> _WHAT THE TASK REQUIRES_: All lines of the listing that contain "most" should be shown in full.

> _RAW DATA_:
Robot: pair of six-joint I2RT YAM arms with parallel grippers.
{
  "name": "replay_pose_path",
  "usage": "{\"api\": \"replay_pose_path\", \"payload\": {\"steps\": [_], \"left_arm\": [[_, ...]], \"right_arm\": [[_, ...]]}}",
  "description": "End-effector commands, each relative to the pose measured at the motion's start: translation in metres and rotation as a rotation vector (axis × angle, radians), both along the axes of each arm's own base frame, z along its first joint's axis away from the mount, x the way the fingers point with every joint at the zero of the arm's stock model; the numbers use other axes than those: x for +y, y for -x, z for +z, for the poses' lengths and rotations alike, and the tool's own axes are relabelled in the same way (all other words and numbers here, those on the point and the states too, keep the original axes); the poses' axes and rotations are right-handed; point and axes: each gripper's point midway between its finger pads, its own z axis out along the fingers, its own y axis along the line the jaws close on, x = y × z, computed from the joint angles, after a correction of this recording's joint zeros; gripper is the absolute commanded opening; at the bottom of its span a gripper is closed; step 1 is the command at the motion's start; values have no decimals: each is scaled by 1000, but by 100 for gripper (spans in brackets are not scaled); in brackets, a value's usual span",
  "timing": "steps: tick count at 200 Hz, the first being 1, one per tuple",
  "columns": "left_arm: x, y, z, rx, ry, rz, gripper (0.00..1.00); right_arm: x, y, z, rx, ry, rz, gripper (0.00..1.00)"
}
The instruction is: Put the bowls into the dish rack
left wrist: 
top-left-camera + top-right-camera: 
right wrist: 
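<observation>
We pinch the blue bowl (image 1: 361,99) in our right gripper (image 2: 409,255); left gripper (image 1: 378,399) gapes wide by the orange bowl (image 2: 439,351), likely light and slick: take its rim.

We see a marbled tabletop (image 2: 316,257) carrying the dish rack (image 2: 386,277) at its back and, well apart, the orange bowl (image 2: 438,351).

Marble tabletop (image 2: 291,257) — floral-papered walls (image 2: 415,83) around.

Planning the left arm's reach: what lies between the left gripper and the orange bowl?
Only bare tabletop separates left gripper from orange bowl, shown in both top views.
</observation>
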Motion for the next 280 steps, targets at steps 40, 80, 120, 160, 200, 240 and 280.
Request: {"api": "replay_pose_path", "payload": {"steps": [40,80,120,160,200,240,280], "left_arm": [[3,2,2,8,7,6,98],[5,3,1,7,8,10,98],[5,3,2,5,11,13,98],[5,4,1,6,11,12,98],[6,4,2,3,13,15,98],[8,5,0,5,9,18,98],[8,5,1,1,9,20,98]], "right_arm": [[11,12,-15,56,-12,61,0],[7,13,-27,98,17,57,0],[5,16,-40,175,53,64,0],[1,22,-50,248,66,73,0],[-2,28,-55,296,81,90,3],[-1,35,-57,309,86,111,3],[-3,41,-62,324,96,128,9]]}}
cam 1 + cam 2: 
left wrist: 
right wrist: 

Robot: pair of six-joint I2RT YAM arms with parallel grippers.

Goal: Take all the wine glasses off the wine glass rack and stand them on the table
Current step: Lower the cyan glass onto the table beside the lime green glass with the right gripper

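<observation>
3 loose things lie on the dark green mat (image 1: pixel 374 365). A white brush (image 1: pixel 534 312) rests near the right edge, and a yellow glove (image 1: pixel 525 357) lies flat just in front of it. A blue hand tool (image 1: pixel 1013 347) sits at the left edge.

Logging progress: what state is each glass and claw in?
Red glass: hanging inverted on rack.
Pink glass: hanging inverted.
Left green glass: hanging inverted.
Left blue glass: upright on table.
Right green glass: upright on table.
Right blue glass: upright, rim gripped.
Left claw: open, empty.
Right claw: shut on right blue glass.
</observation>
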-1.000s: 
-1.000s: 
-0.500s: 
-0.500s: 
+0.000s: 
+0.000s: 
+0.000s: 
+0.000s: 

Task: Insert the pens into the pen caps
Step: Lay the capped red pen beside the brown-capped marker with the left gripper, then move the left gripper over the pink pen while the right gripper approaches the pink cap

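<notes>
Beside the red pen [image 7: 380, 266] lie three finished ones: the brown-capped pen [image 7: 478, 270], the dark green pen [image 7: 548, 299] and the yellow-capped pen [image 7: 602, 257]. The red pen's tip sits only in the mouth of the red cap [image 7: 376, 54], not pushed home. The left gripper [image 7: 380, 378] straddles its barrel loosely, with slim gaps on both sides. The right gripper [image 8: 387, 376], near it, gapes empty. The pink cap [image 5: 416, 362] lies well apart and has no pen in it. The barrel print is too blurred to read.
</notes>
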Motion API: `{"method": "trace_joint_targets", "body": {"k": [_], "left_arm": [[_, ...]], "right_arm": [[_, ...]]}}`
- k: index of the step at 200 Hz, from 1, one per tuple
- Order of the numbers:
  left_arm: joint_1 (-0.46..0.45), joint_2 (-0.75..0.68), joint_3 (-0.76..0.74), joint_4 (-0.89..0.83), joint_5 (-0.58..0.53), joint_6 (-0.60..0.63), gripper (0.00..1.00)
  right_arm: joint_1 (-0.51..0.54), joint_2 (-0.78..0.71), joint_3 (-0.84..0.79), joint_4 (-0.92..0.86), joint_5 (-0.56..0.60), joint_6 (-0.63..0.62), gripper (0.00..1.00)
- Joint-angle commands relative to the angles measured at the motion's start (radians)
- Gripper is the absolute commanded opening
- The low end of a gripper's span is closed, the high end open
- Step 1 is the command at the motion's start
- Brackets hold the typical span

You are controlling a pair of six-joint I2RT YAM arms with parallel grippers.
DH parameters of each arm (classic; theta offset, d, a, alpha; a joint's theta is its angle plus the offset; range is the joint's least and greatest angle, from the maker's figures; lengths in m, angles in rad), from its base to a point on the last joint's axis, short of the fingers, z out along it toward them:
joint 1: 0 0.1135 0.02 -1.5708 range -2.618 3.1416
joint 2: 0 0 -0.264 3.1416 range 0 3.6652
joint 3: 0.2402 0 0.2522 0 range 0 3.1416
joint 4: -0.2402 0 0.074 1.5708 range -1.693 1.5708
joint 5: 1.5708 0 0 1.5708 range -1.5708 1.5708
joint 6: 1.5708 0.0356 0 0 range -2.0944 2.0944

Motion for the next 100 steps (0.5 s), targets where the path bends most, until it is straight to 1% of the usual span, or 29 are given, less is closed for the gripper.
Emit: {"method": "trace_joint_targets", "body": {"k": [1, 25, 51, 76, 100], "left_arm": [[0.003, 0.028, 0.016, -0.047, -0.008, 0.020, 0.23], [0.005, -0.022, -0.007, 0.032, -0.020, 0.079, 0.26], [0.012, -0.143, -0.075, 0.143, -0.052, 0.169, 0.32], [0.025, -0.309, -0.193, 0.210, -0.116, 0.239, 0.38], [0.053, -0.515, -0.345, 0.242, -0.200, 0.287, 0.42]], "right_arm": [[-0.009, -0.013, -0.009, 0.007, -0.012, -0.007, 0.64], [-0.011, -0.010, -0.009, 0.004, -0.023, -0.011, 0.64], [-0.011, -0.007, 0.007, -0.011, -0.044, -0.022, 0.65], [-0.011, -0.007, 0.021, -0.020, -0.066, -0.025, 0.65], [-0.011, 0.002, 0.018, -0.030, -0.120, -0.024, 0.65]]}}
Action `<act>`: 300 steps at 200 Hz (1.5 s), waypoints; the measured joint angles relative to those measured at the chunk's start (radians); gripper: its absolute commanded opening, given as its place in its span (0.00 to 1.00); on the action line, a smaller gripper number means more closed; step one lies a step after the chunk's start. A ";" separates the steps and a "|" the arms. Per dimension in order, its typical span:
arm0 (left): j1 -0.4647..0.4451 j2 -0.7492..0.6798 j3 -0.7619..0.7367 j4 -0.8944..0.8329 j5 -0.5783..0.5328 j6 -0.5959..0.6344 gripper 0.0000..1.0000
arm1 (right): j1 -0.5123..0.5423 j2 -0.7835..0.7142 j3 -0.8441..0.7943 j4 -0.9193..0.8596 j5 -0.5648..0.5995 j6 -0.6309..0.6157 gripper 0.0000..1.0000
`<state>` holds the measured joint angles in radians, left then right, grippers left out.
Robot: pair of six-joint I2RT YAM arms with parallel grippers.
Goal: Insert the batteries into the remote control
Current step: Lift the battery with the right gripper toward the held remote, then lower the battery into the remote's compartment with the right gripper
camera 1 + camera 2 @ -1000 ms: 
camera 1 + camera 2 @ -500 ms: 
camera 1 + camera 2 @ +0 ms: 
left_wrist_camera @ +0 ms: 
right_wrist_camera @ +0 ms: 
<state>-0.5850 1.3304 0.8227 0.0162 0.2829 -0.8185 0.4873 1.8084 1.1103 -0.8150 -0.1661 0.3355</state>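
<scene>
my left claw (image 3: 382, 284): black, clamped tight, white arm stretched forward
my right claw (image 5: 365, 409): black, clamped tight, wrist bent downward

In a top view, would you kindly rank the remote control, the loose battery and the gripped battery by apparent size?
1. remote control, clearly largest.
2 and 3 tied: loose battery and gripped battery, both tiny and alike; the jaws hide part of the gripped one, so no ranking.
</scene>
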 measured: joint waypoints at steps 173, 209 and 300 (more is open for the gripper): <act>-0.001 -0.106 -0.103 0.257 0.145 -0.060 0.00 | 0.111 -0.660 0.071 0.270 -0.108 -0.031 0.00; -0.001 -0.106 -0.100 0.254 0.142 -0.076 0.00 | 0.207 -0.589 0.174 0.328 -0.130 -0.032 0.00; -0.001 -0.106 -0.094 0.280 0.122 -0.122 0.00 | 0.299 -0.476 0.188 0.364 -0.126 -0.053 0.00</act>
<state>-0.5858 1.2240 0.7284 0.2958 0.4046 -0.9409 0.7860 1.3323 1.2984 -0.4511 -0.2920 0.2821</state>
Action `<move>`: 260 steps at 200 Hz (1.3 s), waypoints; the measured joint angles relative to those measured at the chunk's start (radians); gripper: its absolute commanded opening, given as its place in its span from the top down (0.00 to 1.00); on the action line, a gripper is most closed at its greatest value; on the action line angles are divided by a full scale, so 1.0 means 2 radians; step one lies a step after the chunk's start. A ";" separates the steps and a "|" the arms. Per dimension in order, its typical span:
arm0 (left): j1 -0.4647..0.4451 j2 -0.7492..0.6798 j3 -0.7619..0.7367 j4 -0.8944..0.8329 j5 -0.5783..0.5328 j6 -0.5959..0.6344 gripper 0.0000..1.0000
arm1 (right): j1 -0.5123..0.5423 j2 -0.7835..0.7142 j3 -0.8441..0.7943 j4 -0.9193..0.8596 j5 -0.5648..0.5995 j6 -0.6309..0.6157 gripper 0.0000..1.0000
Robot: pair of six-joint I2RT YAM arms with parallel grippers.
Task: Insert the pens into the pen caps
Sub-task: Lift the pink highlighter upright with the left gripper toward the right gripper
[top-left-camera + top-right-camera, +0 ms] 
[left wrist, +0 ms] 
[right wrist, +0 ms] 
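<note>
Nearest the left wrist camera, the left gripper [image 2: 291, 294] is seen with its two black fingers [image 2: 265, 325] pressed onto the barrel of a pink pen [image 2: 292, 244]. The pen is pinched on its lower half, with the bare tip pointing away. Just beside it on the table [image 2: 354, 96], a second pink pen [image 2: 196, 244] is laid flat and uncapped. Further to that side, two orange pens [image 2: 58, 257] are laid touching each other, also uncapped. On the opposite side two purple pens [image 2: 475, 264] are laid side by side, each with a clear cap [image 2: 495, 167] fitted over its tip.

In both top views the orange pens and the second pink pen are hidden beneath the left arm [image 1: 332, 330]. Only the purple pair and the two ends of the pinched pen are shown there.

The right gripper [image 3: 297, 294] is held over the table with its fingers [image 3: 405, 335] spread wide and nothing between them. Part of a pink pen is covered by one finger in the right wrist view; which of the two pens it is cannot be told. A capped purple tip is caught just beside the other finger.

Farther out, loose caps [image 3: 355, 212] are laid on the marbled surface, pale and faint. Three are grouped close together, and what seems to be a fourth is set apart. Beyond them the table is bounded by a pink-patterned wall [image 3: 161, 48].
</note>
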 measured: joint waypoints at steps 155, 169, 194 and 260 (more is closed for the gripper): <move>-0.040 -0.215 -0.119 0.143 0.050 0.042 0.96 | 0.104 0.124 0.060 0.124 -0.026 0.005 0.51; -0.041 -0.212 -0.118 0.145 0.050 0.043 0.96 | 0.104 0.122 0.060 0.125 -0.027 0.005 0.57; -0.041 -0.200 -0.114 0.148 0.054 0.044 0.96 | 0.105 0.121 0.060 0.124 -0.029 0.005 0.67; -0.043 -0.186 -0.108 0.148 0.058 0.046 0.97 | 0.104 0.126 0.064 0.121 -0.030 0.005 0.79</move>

> _OUTPUT OF THE EXERCISE_:
Motion for the next 100 steps (0.5 s), targets where the path bends most, until it is straight to 1% of the usual span, or 29 are given, less is closed for the gripper.
Action `<move>`: 260 steps at 200 Hz (1.3 s), waypoints; the measured joint angles relative to those measured at the chunk's start (radians); gripper: its absolute commanded opening, given as its place in its span from the top down (0.00 to 1.00); on the action line, a gripper is most closed at its greatest value; on the action line angles are divided by a full scale, so 1.0 means 2 radians; step one lies a step after the chunk's start. A ";" separates the steps and a "|" the arms. Per dimension in order, its typical span:

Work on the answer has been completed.